Site information
- Type: Fortress
- Condition: Ruins buried in the mud
- Website: lostcitiesofthedelta.org/ratukot/

Location
- Coordinates: 24°45′3.96″N 67°13′55.92″E﻿ / ﻿24.7511000°N 67.2322000°E
- Area: 54.5 ha (135 acres)

Site history
- Built: Subject of historical inquiry
- Materials: Red baked clay bricks

= Ratto Kot =

Historic fortification in Sindh

Ratto Kot (, Red Fort), also Ratukot, is an archaeological site situated on Muchaq Island, also known as Buddo Island, in the Indus River Delta, approximately 10 kilometres south of Ibrahim Hyderi, Sindh, Pakistan. The island, a consolidated sandbar formed over millennia, consists of mudflats and mangrove forests, providing a unique setting for the fortification. Ratto Kot lies completely buried in the mud and its origins remain uncertain.

== Etymology ==
Ratto Kot, also known as "Red Castle," derives its name from the Sindhi word Ratto, meaning red. The origin of the name is debated. Some attribute it to the red baked clay bricks used in its construction, while others link it to Raton, an 18th-century governor of Thatta. Another theory associates the name with a historical massacre at the site.

==Architecture and structure==
Spanning approximately 54.5 ha on the eastern side of the island, the fort is a square structure with walls standing 2–3 meters high, incorporating 25 semi-circular defensive towers and a fortified western entrance.

Near the fort, the remains of an ancient mosque and a baked clay tablet inscribed with plaited Kufic calligraphy and intricate arabesque motifs have been discovered. Found north of the mosque, this artifact provides valuable insight into the artistic and epigraphic traditions of the early Muslim period. Based on historical and architectural analysis, scholars suggest that Ratto Kot dates back to this formative era of Islamic rule in the region.

==Background==
Archaeological evidence suggests that the site was occupied from the late Sassanian or early Islamic period to the 13th century. The fort's architectural features indicate Persian influences, with some scholars proposing it was a defensive outpost protecting trade routes near Banbhore. It was likely both a customs outpost and a strategic defensive stronghold, serving as a safeguard against marauding pirates and external incursions. Its size and positioning suggest it played a crucial role in controlling access to the waterways leading to Banbhore.

An archaeological survey of the coastal region has revealed the existence of some fortresses of the early Muslim period.

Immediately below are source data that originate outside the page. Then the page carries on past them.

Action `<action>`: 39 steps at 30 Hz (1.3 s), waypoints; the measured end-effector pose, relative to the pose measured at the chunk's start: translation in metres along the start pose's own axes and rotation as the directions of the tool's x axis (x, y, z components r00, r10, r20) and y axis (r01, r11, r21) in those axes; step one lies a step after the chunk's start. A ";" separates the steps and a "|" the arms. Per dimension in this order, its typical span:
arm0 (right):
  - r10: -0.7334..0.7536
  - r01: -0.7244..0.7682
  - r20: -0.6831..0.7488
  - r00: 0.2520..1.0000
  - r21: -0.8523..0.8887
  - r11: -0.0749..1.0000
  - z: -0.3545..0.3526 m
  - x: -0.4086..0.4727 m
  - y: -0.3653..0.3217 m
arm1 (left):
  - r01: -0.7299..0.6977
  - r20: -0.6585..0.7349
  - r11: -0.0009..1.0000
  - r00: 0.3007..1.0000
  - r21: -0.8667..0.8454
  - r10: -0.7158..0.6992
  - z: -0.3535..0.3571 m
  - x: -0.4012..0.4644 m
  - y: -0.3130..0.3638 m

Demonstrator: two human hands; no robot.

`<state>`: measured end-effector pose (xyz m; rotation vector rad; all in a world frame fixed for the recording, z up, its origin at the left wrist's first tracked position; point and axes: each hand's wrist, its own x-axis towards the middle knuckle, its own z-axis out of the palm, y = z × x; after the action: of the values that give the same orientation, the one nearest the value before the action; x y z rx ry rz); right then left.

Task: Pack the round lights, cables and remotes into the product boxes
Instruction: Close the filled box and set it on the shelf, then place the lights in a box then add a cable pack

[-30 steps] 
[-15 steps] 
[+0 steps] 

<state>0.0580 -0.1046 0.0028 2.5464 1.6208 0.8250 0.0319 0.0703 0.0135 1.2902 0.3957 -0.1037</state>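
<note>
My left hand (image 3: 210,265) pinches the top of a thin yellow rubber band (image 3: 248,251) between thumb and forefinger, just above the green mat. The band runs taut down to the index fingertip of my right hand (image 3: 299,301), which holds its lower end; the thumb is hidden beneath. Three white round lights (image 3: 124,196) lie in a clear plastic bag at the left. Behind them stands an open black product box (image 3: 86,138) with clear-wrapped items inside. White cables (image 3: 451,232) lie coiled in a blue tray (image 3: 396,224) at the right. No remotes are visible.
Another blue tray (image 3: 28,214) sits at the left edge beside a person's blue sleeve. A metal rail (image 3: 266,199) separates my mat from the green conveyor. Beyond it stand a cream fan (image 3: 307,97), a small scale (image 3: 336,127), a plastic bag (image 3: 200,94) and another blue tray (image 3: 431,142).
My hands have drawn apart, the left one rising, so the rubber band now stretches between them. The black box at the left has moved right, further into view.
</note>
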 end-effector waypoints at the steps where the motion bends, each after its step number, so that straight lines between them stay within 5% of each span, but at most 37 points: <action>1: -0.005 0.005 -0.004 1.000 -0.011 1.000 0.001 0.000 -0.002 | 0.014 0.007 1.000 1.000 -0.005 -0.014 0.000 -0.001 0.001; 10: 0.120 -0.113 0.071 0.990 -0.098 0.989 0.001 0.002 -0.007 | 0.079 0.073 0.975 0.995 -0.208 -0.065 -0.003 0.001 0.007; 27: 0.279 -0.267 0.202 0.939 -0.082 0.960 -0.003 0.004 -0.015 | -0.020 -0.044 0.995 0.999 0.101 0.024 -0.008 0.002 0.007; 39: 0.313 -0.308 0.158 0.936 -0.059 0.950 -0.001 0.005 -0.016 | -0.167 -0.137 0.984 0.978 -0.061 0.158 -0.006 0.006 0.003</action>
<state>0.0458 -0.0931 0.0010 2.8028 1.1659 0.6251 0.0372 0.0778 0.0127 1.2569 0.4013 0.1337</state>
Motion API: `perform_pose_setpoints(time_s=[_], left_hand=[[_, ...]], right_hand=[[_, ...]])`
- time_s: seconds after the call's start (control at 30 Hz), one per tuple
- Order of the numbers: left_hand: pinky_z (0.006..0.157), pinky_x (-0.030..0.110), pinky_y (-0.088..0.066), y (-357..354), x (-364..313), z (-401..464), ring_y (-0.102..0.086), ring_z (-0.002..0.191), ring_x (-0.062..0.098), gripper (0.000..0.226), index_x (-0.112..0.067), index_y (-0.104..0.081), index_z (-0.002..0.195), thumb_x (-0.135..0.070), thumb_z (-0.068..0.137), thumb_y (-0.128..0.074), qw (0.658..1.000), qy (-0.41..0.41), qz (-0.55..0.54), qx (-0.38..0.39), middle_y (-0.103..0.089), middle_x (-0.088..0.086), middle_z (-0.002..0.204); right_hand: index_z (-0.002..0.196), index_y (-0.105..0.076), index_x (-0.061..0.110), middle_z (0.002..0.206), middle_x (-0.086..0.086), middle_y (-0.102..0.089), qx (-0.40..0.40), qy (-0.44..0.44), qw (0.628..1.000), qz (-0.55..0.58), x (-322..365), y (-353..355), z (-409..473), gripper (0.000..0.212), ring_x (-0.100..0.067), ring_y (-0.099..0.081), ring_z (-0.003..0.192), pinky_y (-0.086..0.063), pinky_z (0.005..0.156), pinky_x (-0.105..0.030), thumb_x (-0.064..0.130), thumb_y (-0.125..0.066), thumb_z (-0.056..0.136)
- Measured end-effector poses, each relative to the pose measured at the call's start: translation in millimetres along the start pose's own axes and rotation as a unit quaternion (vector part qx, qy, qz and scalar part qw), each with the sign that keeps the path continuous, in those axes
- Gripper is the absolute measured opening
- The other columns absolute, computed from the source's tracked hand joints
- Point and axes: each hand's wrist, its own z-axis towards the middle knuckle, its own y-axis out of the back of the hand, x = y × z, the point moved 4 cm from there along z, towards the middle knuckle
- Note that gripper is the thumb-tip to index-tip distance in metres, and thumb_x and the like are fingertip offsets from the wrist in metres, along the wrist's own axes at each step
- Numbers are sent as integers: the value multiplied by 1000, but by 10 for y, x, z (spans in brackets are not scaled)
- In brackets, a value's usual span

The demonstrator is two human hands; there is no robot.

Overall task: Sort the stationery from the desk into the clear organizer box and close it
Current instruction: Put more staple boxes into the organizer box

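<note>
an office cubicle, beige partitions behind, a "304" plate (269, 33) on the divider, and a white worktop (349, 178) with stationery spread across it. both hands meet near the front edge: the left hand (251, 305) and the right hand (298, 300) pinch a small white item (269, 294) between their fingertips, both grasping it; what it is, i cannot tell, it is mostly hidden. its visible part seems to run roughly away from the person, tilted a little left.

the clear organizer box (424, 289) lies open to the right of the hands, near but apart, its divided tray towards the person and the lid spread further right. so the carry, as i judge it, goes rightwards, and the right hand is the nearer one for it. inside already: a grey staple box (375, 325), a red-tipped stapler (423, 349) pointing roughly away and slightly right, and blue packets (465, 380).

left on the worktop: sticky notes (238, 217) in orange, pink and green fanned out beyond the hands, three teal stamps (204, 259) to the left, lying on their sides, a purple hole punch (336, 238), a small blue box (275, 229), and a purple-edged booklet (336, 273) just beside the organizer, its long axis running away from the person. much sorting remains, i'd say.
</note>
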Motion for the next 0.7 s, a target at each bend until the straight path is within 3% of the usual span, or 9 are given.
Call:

Later references to the fort emerge, suggesting intermittent use under the rule of the Ranas of the Dharaja state, one of several autonomous fiefdoms that emerged in the western deltaic region during the 18th century, amid the decline of the Mughal Empire. Today, the ruins of Ratto Kot remain a subject of historical inquiry, reflecting the region's layered history and strategic significance.